The breeding systems of A. pulchella and A. poarchon were evaluated using inflorescences with floral buds marked at random and isolated in polyester bags (25 × 25-μm mesh). The bags were attached to iron frames to avoid contact with the scapes (inflorescence stalks) and sewn on the bottom. We conducted the following treatments. (1) Agamospermy: the flowers were emasculated soon after anthesis and before anther dehiscence, and the inflorescences were bagged. (2) Spontaneous self-pollination: the inflorescences were bagged without any manipulation of the flowers. (3) Experimental self-pollination: inflorescences with hand self-pollinated flowers were bagged. (4) Experimental cross-pollination: pollen from different individuals was transferred to the stigma of emasculated flowers, and the inflorescences were bagged. (5) Natural pollination (free exposure): inflorescences with floral buds were marked at random and maintained under natural conditions.

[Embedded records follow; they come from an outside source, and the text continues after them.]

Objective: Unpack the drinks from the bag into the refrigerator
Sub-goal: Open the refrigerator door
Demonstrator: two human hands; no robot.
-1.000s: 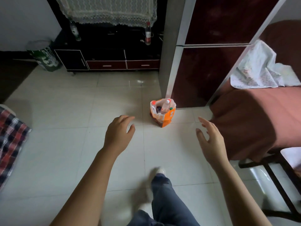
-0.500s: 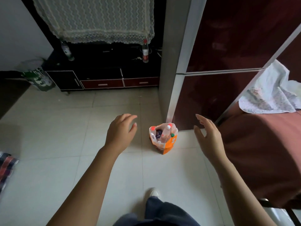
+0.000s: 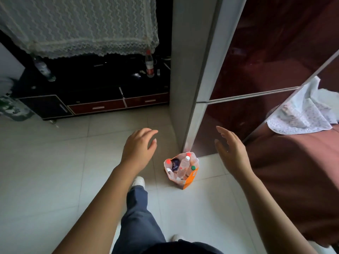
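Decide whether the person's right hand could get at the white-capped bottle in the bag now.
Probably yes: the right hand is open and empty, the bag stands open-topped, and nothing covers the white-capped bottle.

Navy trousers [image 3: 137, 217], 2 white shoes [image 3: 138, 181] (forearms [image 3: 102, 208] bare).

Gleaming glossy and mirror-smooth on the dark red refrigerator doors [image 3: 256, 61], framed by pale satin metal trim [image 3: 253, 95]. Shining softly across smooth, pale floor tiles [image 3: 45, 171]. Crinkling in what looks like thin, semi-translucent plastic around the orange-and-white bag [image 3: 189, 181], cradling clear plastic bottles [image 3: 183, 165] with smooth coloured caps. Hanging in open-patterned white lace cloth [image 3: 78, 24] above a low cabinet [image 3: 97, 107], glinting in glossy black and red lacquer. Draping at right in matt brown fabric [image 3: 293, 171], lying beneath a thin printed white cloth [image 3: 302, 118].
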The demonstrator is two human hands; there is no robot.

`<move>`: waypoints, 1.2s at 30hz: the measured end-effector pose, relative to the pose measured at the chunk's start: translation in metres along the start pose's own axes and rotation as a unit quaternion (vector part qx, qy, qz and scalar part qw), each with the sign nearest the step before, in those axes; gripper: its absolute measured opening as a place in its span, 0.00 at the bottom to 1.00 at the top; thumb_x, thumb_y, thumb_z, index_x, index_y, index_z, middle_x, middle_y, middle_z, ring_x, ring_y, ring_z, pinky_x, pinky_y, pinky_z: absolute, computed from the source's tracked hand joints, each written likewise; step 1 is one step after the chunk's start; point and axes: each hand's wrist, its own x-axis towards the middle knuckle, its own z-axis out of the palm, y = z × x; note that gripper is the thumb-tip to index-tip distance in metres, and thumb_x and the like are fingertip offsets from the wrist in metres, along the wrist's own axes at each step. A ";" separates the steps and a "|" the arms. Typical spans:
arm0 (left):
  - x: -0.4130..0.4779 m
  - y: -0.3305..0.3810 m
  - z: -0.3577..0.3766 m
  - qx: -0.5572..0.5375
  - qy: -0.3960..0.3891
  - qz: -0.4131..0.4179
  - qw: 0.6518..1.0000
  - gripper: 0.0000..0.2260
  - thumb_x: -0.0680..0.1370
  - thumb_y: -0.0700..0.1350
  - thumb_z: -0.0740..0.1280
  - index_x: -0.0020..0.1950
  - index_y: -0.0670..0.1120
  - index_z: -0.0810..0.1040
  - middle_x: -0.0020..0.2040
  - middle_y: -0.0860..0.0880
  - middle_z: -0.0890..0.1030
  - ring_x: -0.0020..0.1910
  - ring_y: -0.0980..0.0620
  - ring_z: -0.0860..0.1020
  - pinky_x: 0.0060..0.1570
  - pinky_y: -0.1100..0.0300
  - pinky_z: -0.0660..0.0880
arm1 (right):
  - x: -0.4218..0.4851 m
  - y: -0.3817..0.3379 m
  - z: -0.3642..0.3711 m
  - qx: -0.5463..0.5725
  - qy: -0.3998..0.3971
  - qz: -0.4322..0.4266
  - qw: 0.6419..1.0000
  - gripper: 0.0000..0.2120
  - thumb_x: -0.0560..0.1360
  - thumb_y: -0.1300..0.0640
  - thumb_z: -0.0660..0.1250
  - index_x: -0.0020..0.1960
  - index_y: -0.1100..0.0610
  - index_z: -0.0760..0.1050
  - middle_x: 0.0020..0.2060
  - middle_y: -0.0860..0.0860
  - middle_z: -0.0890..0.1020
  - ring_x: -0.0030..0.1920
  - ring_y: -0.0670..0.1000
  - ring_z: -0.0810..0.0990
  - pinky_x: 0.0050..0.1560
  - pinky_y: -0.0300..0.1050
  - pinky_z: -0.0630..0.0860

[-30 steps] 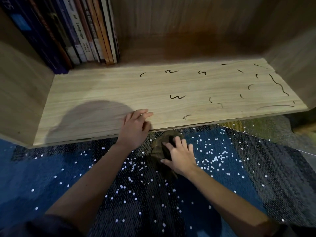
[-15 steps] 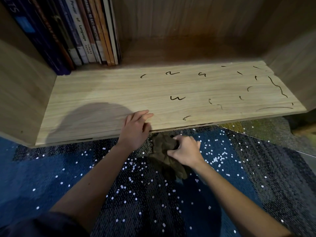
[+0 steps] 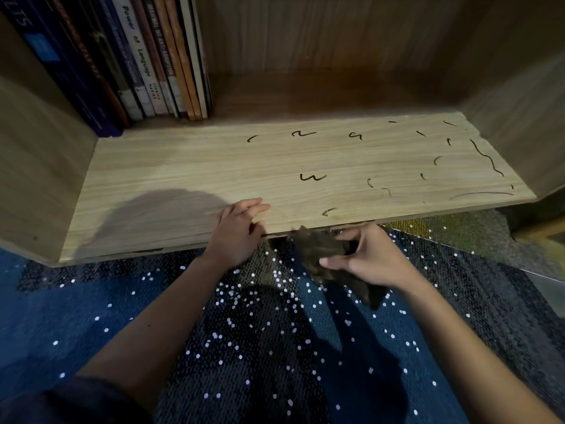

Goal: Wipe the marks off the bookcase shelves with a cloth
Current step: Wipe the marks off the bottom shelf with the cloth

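The light wooden bookcase shelf (image 3: pixel 183 179) lies low in front of me, with several black pen marks (image 3: pixel 312 177) scattered over its middle and right half. My left hand (image 3: pixel 237 231) rests flat on the shelf's front edge, fingers apart, holding nothing. My right hand (image 3: pixel 370 258) grips a crumpled dark brown cloth (image 3: pixel 321 249), lifted just in front of and below the shelf edge. A small curved mark (image 3: pixel 327 212) sits on the shelf right above the cloth.
A row of upright books (image 3: pixel 146 65) fills the shelf's back left corner. Wooden side walls (image 3: pixel 36 154) close the shelf on left and right. Dark blue carpet with white dots (image 3: pixel 260 347) covers the floor under my arms.
My right hand closed on the cloth, lifted it off the carpet and carried it up and right toward the shelf edge. My left hand stayed on the edge.
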 end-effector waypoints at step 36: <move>-0.001 0.013 -0.003 0.011 0.003 -0.015 1.000 0.18 0.78 0.41 0.61 0.69 0.48 0.70 0.70 0.50 0.68 0.69 0.47 0.64 0.71 0.51 0.52 | -0.017 0.016 -0.013 0.257 0.074 0.030 0.963 0.11 0.69 0.73 0.66 0.42 0.58 0.74 0.38 0.56 0.79 0.40 0.55 0.79 0.45 0.46 0.78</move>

Each treatment was conducted on ten inflorescences of A. pulchella and six inflorescences of A. poarchon, using four flowers from each inflorescence. After 90 d, each of the marked inflorescences was collected and placed in a separate plastic bag. Fruit-set was calculated in the laboratory. The numbers of seeds and aborted ovules per flower were also counted under a stereomicroscope to calculate seed-set, which was compared statistically among the treatments by a one-way ANOVA and Tukey's test (α < 0·05) (Zar, 1999).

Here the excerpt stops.